Blitar, BeritaTKP.com – Pranoto ,50, seorang warga Dusun Tambakrejo, Desa Ngadri, Binangun nekat membakar sebuah rumah milik tetangganya. Tak hanya itu, ia juga melakukan aksi sadis dengan menikam seorang tetangganya menggunakan senjata tajam (sajam) hingga terluka parah.

Kejadian itu diketahui oleh salah seorang warga yang bernama Hanes. Ia mengatakan bahwa aksi tersebut berawal pada Selasa (30/11/2021) sekitar pukul 19.30 wib. Ia mengetahui Pranoto sedang membawa botol bensin dari arah timur.

Bensin lalu disiramkan ke sepeda motor milik seorang warga bernama Mukani yang terparkir di teras rumahnya. Mukani sendiri diketahui sedang tidak berada di rumahnya. Api yang membakar sepeda motor Mukani kemudian merembet ke dinding rumah. Tak berselang lama, api pun membakar seluruh bagian rumah Mukani. Kejadian ini kemudian langsung dilaporkan ke Polsek Binangun.

Pada pukul 20.30 wib, petugas telah datang di lokasi. Bersama warga, petugas hendak menangkap Pranoto. Namun, saat warga bersama petugas Polsek datang ke rumah Pranoto, kondisi rumah dalam keadaan tertutup dan lampu rumah dimatikan.

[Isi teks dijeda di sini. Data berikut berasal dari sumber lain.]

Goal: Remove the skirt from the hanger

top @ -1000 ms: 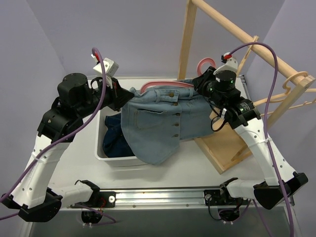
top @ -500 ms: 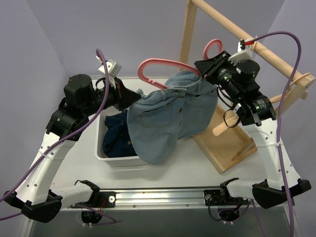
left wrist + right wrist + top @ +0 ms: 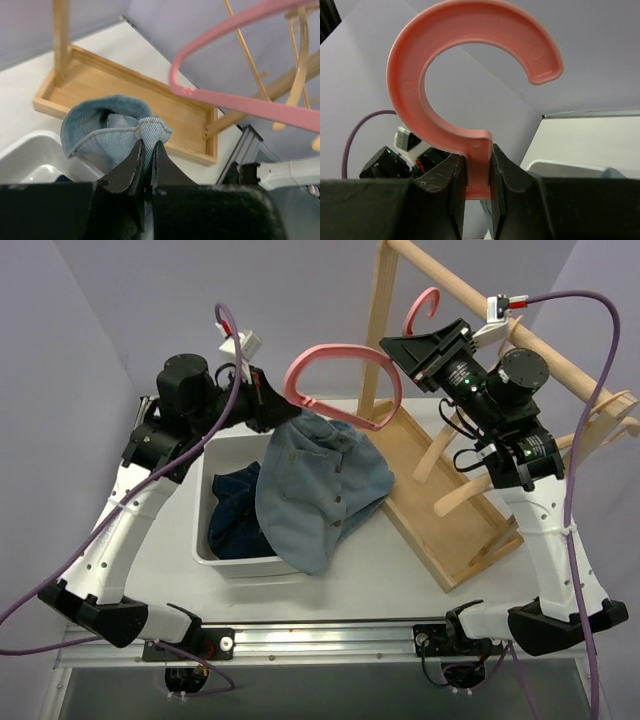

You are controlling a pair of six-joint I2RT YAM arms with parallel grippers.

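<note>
Pale lilac walls (image 3: pixel 300 290) close in a white table (image 3: pixel 420 590). A wooden rack (image 3: pixel 380 330) stands on its tray (image 3: pixel 440 530) at the right, and a white bin (image 3: pixel 240 566) sits at the left with a dark garment (image 3: pixel 232 515) inside.

The denim skirt (image 3: pixel 320 490) hangs from the left gripper (image 3: pixel 146 150), whose fingers are clenched on a stitched, folded edge at the top of the cloth. From that pinch it falls toward the near side, so its long axis runs from high and far to low and near. Its lower end drapes over the bin's right rim and onto the table beside it. I cannot tell whether the pinched edge is the waistband.

The right gripper (image 3: pixel 477 160) is clamped on the neck of the pink hanger (image 3: pixel 405 75) just under the hook and holds it up on the right. From the left wrist the hanger looks clear of the cloth, so I'd judge the skirt is off it.

Denim like this should be soft and limp, with some weight, neither slippery nor fragile. It will sag, fold and swing rather than keep a shape. A thick seamed edge looks like the best hold, since it gives the fingers bulk to bite on.
</note>
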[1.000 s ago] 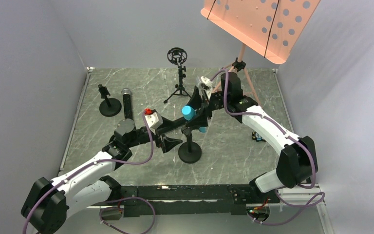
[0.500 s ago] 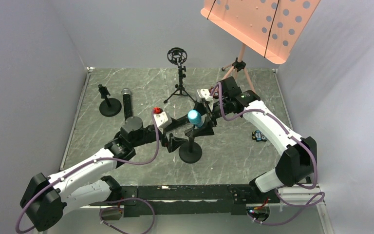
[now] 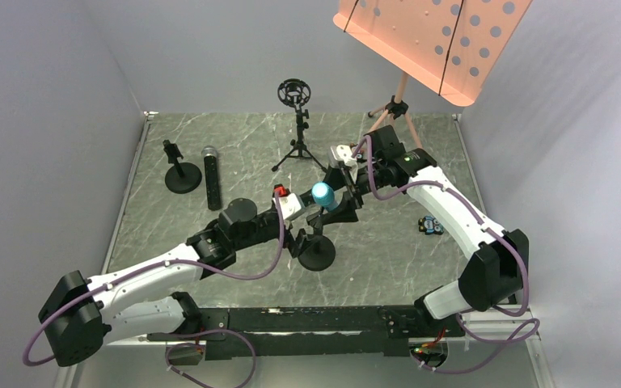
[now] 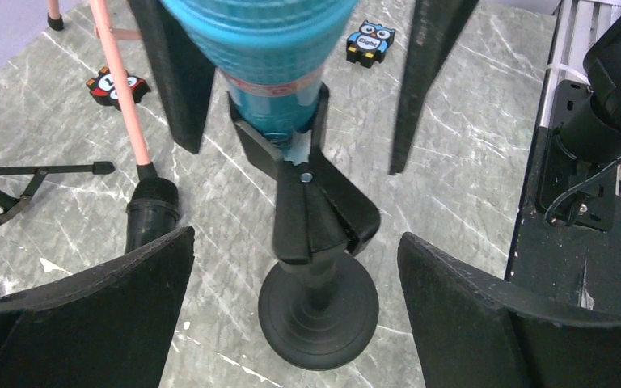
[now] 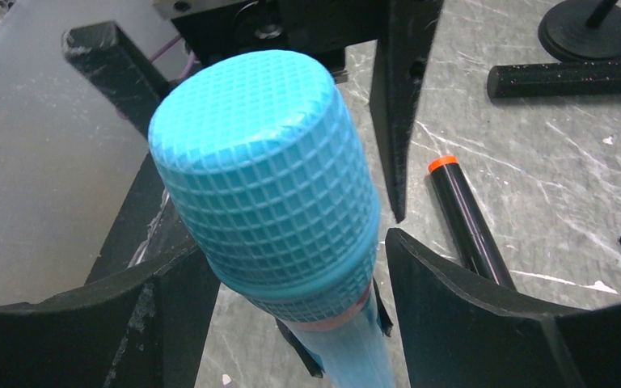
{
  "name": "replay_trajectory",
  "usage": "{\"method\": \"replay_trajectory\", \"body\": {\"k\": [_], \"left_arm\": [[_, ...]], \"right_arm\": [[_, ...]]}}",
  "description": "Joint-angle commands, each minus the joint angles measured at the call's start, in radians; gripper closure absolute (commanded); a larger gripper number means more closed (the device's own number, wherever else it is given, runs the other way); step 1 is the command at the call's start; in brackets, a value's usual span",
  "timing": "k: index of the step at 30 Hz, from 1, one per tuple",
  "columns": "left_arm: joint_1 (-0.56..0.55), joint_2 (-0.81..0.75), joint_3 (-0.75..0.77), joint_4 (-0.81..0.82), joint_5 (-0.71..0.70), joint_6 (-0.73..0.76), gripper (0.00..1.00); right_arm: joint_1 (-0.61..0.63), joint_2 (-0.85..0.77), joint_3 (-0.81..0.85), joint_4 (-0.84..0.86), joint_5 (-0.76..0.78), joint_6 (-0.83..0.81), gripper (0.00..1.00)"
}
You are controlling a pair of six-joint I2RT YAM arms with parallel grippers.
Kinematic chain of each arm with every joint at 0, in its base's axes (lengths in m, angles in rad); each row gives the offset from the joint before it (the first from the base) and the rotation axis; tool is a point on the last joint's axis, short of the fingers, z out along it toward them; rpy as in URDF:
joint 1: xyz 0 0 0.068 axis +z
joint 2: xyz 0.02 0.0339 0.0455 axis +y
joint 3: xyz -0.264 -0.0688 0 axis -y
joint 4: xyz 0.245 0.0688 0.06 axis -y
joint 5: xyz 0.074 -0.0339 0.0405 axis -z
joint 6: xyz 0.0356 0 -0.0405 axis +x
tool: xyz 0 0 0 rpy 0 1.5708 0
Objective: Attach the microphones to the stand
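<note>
Grey marbled counter (image 3: 234, 145) between pale walls, pink music stand (image 3: 433, 40) at 1 o'clock. Cyan-blue microphone (image 5: 263, 186) upright at centre, handle set in the forked clip (image 4: 311, 206) of the round-base stand (image 3: 317, 253). Right claw (image 5: 295, 249) bracketing the mesh head, close on both sides; pinching or merely flanking, cannot tell. Left claw (image 4: 295, 238) released, spread wide either side of the stem, touching nothing. Black microphone with orange end (image 5: 462, 212) flat on the counter at 3 o'clock of the cyan head in the right wrist view. Black microphone with silver mesh head (image 3: 211, 179) lying at 10 o'clock of the stand, well apart.

Likely hazards: seating perhaps shallow, so a sideways or tilted retreat by the right claw liable to drag the head, pop the handle from the fork or topple the unbraced stand. Left claw, closing carelessly, liable to knock the stem or roll the orange-ended microphone.
</note>
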Motion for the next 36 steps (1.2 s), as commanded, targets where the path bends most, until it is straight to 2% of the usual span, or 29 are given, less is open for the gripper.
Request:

“Warga kemudian berupaya membuka paksa pintu rumah Pranoto. Setelah pintu berhasil dibuka, ternyata Pranoto telah membawa sabit keluar dari rumah. Warga akhirnya berlarian. Namun saat semua lari, seorang warga bernama Suparman terjatuh dan langsung dibacok hingga terluka parah. Melihat Suparman terluka, Pranoto berjalan kembali masuk rumahnya,” terang Kapolsek Binangun Iptu Hery PY, Rabu (1/12/2021).

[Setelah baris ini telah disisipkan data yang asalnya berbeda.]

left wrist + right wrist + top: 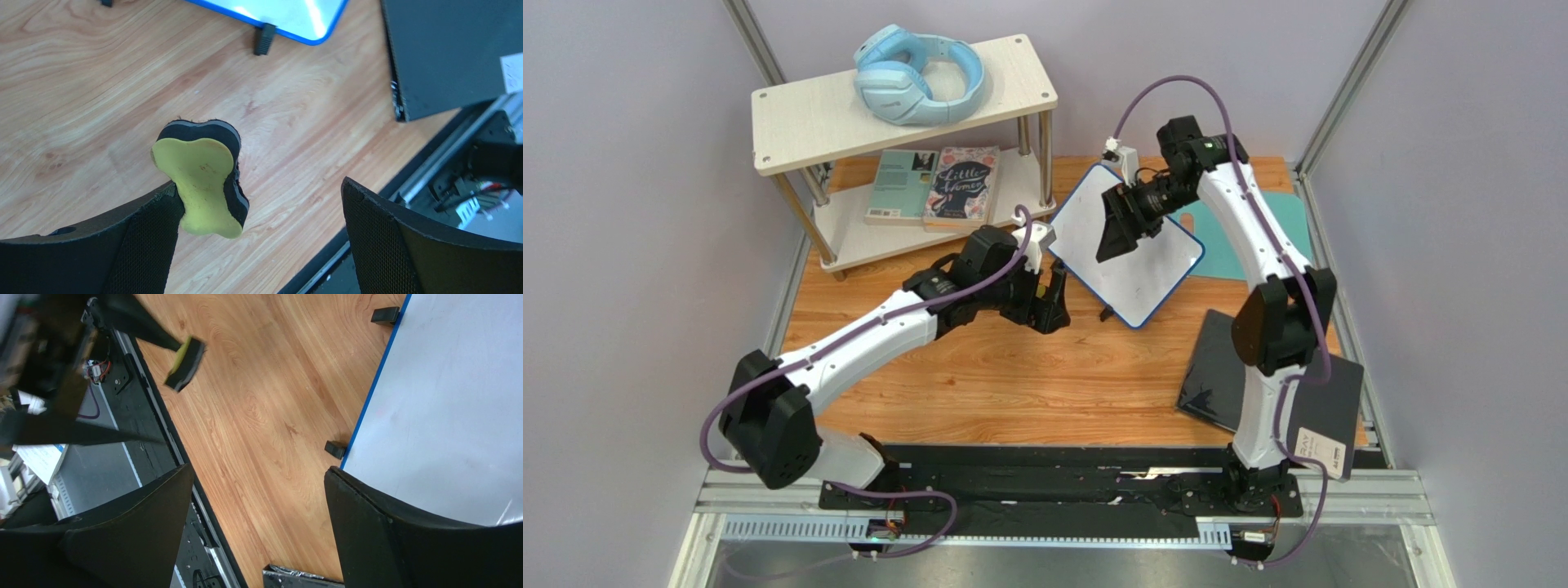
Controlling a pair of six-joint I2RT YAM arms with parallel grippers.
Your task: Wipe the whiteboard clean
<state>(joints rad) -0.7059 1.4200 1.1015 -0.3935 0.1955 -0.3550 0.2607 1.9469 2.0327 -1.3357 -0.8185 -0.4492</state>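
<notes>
The whiteboard (pixel 1149 263), white with a thin blue frame and black feet, stands tilted on the wooden table; its visible face (pixel 454 386) looks plain white. My right gripper (pixel 1122 230) hangs open over the board's left part, with one finger (pixel 393 539) in front of the board's edge and nothing between the jaws (pixel 258 471). My left gripper (pixel 261 187) is wide open just left of the board (pixel 288 15). A yellow-and-black eraser (pixel 199 184) clings to its left finger (pixel 141 245), not pinched. The eraser (pixel 184 361) also shows in the right wrist view.
A two-level shelf (pixel 805 116) at the back left carries blue headphones (pixel 918 76) and books (pixel 934 184). A teal mat (pixel 1290 221) lies behind the board. A black glossy panel (pixel 1210 374) lies at the right by the right arm's base. A black rail (pixel 1063 472) runs along the near edge.
</notes>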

Petugas langsung mengevakuasi Suparman ke RSUD Ngudi Waluyo Wlingi. Kondisinya kini kritis, karena mengalami luka di kepala yang cukup parah. Sekitar pukul 03.00 wib, Pranoto berhasil diamankan.

“Estimasi kami untuk kerugian kebakaran di rumah Saudara Mukani sekitar Rp 300 juta. Kami belum membicarakan dengan aparat desa dan pihak keluarga soal pertanggungjawaban ganti rugi,” imbuh Hery.